Originally, the Treasury Department proposed to add Tubman to the $10 bill. However, this proposal would have replaced Alexander Hamilton, so it was shut down because of Hamilton’s close ties to the banking system. Looking at our nation’s history, Hamilton may actually have the closest ties to currency compared to anyone else. Because of this, Tubman who escaped slavery and went on to help hundreds of slaves as a “conductor” of the Underground Railroad made the $20 bill alongside Jackson, who was a well-known slave-trader and who signed into the law the Indian Removal Act of 1830, which allowed the U.S. government to forcibly evict Native Americans from their homeland.
In opposition, protesters like Fox News’s Greta Van Susteren have blamed the transformation for “dividing the country.” However, we completely disagree on a nonpolitical and somewhat unbiased level. Tubman is a good choice for the $20 bill.
We see this change as a slow, progressive evolution. The $20 bill started off as portraying Jackson as a national hero. Although he was a president and diligently served our country, he did have some major flaws that disqualify him from being a national hero. His support of the Trail of Tears forced migration of Native Americans, which resulted in both disease and death.

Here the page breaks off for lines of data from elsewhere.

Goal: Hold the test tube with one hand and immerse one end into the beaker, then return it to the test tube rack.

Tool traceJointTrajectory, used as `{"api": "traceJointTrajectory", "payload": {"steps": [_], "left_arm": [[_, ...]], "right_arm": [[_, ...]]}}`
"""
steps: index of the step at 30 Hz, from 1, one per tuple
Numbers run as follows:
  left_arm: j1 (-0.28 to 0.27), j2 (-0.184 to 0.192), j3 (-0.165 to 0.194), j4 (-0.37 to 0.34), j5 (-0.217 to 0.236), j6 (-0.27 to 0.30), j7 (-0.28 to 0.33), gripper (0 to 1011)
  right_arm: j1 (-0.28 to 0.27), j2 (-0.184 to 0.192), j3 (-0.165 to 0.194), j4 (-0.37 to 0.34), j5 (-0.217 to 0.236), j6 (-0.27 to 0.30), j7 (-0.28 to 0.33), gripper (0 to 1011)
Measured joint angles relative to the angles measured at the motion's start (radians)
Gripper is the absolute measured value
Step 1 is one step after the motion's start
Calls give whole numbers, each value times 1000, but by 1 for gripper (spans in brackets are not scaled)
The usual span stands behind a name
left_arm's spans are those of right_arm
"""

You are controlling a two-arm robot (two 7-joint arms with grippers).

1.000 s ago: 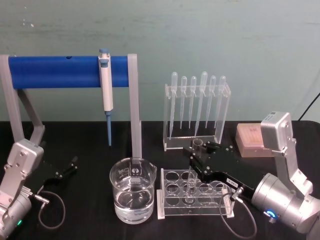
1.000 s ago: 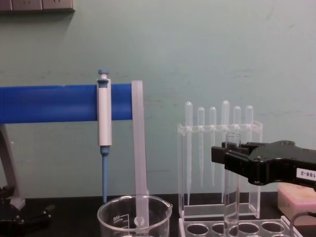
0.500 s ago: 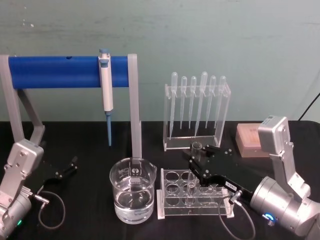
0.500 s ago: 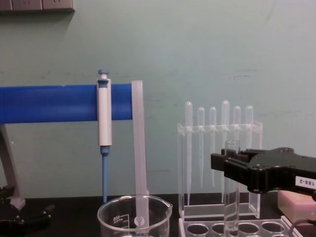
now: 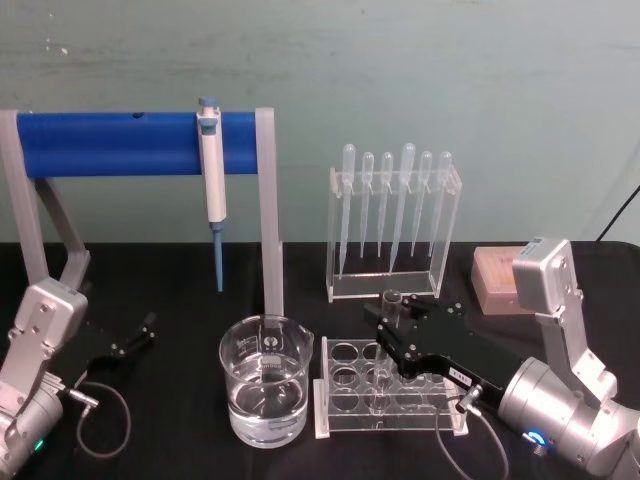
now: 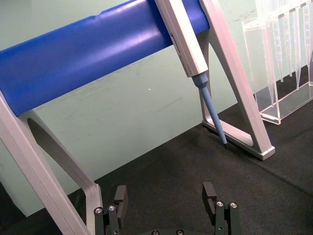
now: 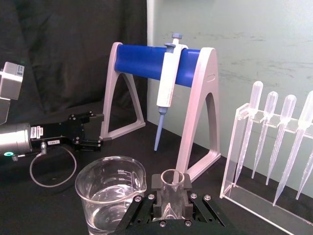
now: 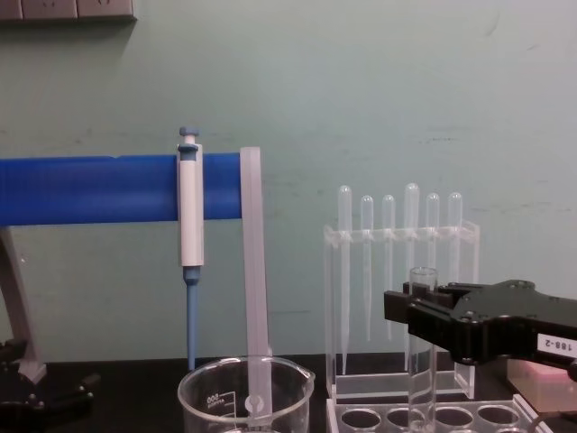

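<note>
The test tube point(image 5: 392, 297) stands upright with its lower end down in a hole of the clear rack point(image 5: 345, 408). My right gripper point(image 5: 388, 330) is shut on the test tube just under its rim. In the chest view the test tube point(image 8: 422, 285) rises above the right gripper point(image 8: 420, 317) and reaches into the rack point(image 8: 469, 417). The right wrist view has the tube's rim point(image 7: 172, 180) between the black fingers point(image 7: 157, 183). The beaker point(image 5: 265, 385), part full of clear liquid, stands just left of the rack. My left gripper point(image 6: 165, 201) rests open on the table at the far left.
A blue-and-white pipettor point(image 5: 211, 180) hangs on a blue bar stand point(image 5: 110, 143) behind the beaker. A clear holder with several thin pipettes point(image 5: 395, 215) stands behind the rack. A pink box point(image 5: 497, 278) lies at the back right. Cables loop near both arms.
My right gripper has come down and slightly toward me with the test tube, so the tube sits lower in the rack hole. The left arm has not moved.
</note>
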Motion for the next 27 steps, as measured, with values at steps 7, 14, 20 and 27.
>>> {"api": "traceJointTrajectory", "payload": {"steps": [7,14,20,27], "left_arm": [[0,0,0,0,0,0,0,1000],[0,0,0,0,0,0,0,1000],[0,0,0,0,0,0,0,1000],[0,0,0,0,0,0,0,1000]], "right_arm": [[1,0,0,2,0,-1,3,225],[2,0,-1,4,-2,0,4,305],[0,0,0,4,-2,4,3,504],[0,0,2,2,-2,6,3,726]]}}
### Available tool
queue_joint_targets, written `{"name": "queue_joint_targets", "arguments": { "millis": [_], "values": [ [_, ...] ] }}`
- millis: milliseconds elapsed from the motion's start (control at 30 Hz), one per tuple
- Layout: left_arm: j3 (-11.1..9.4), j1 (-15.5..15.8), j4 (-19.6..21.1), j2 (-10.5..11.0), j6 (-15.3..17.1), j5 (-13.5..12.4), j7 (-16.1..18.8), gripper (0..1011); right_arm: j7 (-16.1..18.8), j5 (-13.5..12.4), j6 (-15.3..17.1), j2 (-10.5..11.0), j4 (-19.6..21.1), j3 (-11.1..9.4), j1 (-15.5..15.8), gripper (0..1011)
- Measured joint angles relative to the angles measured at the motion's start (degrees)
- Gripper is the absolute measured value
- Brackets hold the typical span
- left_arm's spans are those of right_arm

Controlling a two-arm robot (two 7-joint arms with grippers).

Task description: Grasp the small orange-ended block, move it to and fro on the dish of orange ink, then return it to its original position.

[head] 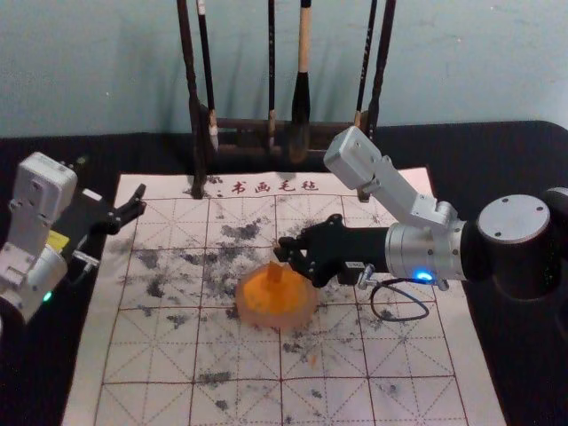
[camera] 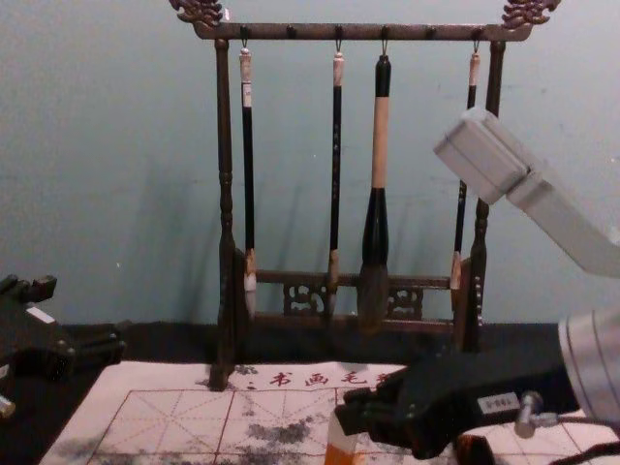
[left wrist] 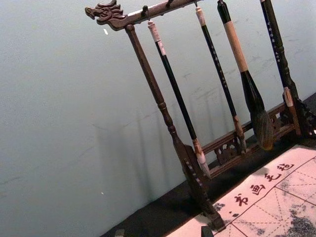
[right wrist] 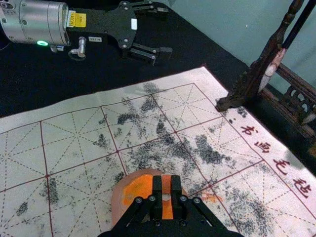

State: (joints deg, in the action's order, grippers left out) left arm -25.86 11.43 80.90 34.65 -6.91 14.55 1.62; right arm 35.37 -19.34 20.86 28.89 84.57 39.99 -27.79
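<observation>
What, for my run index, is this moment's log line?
right gripper: shut on block | block: orange end down, over ink dish | ink contact: unclear | left gripper: open, by mat's left edge

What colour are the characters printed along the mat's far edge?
Dark red, showing best in the right wrist view, where the characters appear large.

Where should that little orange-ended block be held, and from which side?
Best, I'd say, high on the block, by its pale upper part, with two opposite flat sides pinched, coming from the robot's right, as the right end effector does now. It stands roughly upright, orange end down over the dish, so a high grip should avoid the ink.
</observation>
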Motion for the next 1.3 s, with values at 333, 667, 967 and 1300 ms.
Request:
{"name": "queue_joint_targets", "arguments": {
  "millis": [333,667,967,1300],
  "values": [
    [0.0,0.0,0.0,0.0,0.0,0.0,0.0,1001,0.1,0.0,-0.1,0.1,0.1,-0.3,0.2,99],
    [0.0,0.0,0.0,0.0,0.0,0.0,0.0,1001,0.9,-2.7,-0.1,1.8,3.2,-2.4,1.2,99],
    [0.0,0.0,0.0,0.0,0.0,0.0,0.0,1001,-0.9,-9.0,1.1,5.3,8.4,-7.3,4.5,99],
    [0.0,0.0,0.0,0.0,0.0,0.0,0.0,1001,-8.4,-15.4,4.1,8.1,13.1,-13.5,9.9,99]
  ]
}}
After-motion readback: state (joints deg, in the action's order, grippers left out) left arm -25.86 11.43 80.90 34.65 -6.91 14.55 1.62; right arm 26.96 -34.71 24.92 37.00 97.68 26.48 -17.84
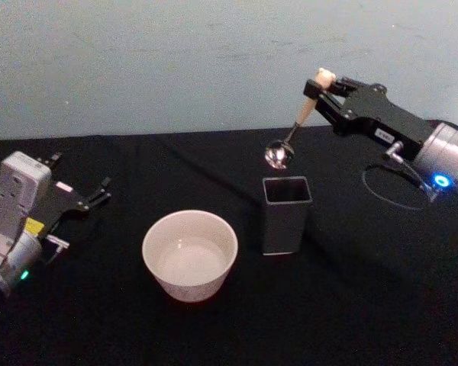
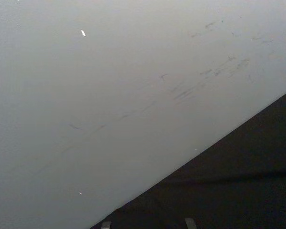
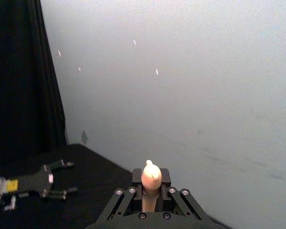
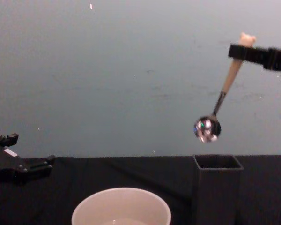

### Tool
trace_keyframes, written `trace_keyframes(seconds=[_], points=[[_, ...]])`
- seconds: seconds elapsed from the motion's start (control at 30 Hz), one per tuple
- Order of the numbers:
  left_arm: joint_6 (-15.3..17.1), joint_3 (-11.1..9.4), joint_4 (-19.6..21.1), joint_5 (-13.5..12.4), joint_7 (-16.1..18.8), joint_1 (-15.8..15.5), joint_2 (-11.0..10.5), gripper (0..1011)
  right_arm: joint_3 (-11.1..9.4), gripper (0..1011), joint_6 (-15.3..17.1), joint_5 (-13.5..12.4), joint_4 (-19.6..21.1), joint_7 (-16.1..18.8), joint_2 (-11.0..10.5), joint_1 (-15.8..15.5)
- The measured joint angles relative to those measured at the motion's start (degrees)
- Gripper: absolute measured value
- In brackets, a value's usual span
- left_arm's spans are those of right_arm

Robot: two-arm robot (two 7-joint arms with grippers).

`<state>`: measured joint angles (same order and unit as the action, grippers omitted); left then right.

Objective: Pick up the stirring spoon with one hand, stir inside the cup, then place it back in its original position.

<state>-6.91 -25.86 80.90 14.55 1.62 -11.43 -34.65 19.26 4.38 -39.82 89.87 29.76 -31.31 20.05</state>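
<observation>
Stirring spoon [image 1: 304, 114] held in the air above the grey holder [image 1: 285, 221], upper right of the head view.

Black-clothed table [image 1: 366, 305], pale wall behind. The cup [image 1: 188, 291] sits lower centre and the square, open-topped holder stands just right of it, the two apart; nothing lies between the spoon's bowl and either one. The right gripper [image 1: 326, 88] comes in from the right edge with its arm sloping up and leftward, fingers closed on the cream handle just under the bear head. The spoon hangs tilted, bowl down and to the left, clear above the holder's mouth in the chest view. The left gripper [image 1: 80, 177] is low at the left edge, near the table, fingers spread and holding nothing, well apart from the cup.
</observation>
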Motion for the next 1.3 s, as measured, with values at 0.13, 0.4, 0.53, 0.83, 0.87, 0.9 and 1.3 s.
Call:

Moreover, he was unapologetically in favor of racial divisions and slavery. At the end of the day, the bad outweighs the good. With the change to the $20 bill, the government is exchanging Jackson for civil rights activist Harriet Tubman. Through this change, the Treasury Department is insisting that the country has evolved to be more inclusive and diverse, so our currency should reflect that too.
To all those against this change, we understand that our heroes and role models aren’t exactly perfect. We get it; it’s human nature to idealize greatness. However, as society changes, our view of history changes with it. To be sure, great people can do horrible things, and at the same time, horrible people can do great things, but at the end of the day, it’s a balancing act. When judging the character of a prospective hero or role model, we should weigh in the good and the bad. Andrew Jackson was worthy of the $20 bill for many years, but now, with the progression of understanding, it’s Harriet Tubman’s time to shine.